*Task details*
For the records that follow, please set down exactly the lines between the one holding "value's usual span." and the one holding "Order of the", inclusive, and only those.

[Source records]
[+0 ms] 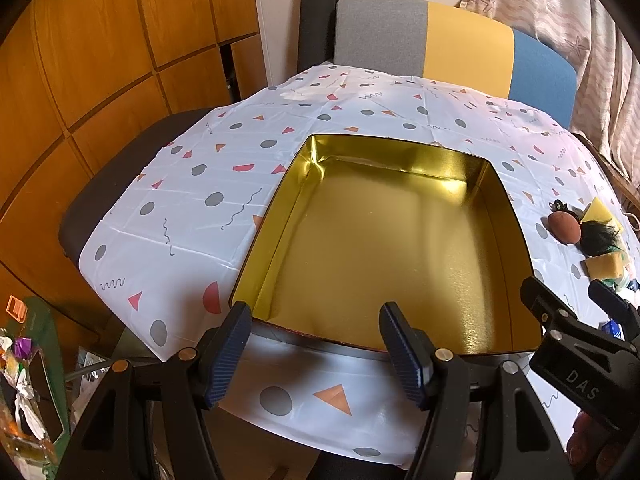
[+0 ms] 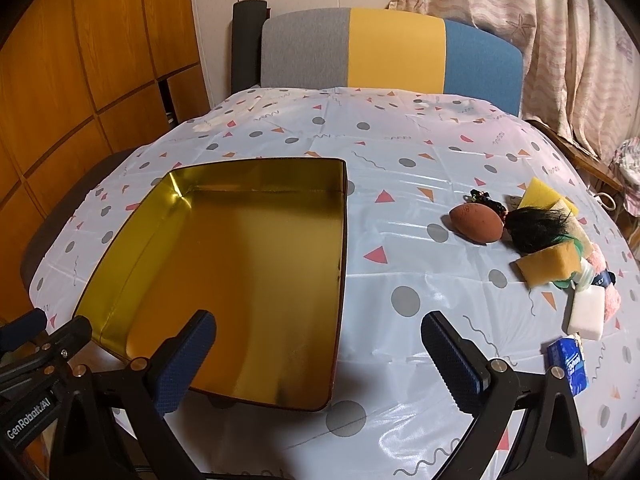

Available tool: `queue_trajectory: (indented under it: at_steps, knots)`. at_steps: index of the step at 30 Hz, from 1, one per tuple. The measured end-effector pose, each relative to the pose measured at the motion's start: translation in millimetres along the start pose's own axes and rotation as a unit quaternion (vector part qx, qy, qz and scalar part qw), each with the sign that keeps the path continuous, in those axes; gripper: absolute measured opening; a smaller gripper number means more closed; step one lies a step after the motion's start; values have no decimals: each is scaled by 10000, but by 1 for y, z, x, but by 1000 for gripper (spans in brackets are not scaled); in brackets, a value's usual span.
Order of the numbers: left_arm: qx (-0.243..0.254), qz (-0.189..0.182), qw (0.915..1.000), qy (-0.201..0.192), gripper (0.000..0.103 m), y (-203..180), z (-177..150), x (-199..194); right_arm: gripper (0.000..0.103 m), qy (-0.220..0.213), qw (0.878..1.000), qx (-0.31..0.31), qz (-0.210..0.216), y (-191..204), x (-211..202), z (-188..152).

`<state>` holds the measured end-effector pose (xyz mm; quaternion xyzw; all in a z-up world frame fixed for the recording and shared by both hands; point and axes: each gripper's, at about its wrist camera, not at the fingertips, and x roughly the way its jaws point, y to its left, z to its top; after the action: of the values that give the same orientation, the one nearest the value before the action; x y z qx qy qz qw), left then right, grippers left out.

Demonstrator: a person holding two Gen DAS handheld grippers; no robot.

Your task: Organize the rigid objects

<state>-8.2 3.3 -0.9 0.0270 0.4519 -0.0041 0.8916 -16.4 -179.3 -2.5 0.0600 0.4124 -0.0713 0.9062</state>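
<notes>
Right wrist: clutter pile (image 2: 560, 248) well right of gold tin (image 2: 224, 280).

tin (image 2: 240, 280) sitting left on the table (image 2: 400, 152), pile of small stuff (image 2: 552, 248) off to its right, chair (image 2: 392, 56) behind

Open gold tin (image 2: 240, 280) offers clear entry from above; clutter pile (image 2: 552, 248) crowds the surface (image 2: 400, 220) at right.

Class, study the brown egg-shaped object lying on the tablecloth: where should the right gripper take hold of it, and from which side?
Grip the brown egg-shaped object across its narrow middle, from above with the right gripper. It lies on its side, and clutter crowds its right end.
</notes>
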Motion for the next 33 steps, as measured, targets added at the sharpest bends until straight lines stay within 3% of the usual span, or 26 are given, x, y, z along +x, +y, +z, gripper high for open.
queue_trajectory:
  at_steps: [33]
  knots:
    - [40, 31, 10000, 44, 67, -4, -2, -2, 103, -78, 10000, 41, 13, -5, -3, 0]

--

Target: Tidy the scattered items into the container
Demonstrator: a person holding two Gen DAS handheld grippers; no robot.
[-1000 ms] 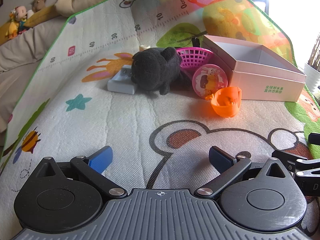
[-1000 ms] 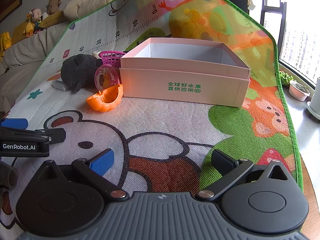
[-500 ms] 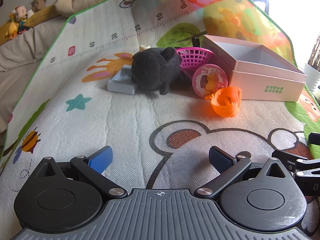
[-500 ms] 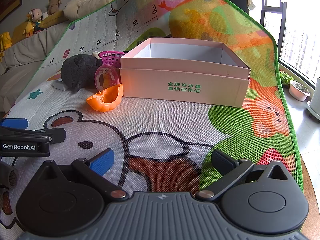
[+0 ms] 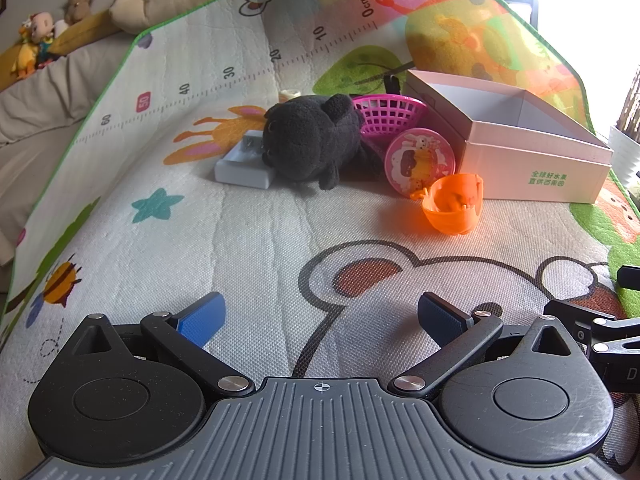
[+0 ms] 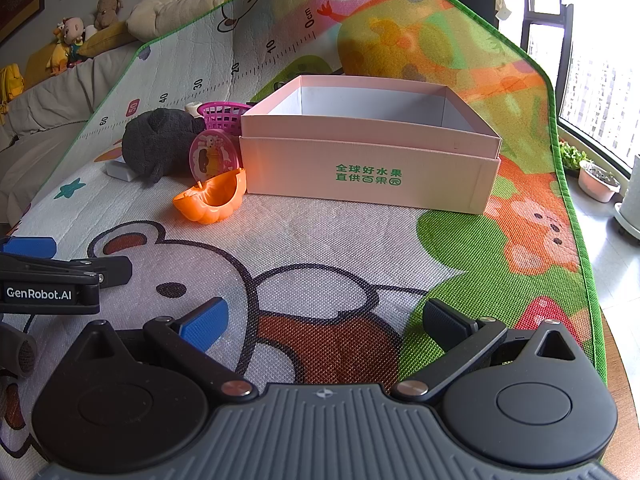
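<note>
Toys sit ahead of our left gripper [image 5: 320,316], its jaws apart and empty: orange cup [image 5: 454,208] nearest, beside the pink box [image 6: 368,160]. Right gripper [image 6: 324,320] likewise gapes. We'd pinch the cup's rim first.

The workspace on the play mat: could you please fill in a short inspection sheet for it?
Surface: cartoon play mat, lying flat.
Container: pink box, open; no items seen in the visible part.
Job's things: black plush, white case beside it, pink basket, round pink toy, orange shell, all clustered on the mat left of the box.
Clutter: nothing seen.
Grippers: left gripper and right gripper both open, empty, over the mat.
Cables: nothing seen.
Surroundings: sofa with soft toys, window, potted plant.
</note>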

*Answer to this problem*
Available tool: `queue_trajectory: (indented under it: at_steps, knots)`. at_steps: index of the step at 30 Hz, from 1, one per tuple. The measured end-effector pose, each relative to the pose measured at the motion's start: translation in millimetres along the start pose's own axes and rotation as a unit quaternion (vector part qx, qy, qz and scalar part qw), each with the sign that keeps the path continuous, in those axes; gripper: absolute measured opening; a smaller gripper number means more closed; step one lies a step after the motion's start; values have no decimals: each is scaled by 10000, but by 1 for y, z, x, but by 1000 for gripper (spans in brackets are not scaled); in brackets, a value's usual span.
Order of the numbers: left_arm: qx (-0.243..0.254), qz (-0.189..0.182), qw (0.915..1.000), qy (-0.201..0.192), gripper (0.000..0.103 m), y (-203..180), z (-177..150), x (-199..194); right_arm: gripper (0.000..0.103 m), qy (-0.220..0.213), qw (0.878..1.000), qx (-0.31..0.31), qz (-0.210..0.216), y (-191..204), x (-211..202), z (-188..152).

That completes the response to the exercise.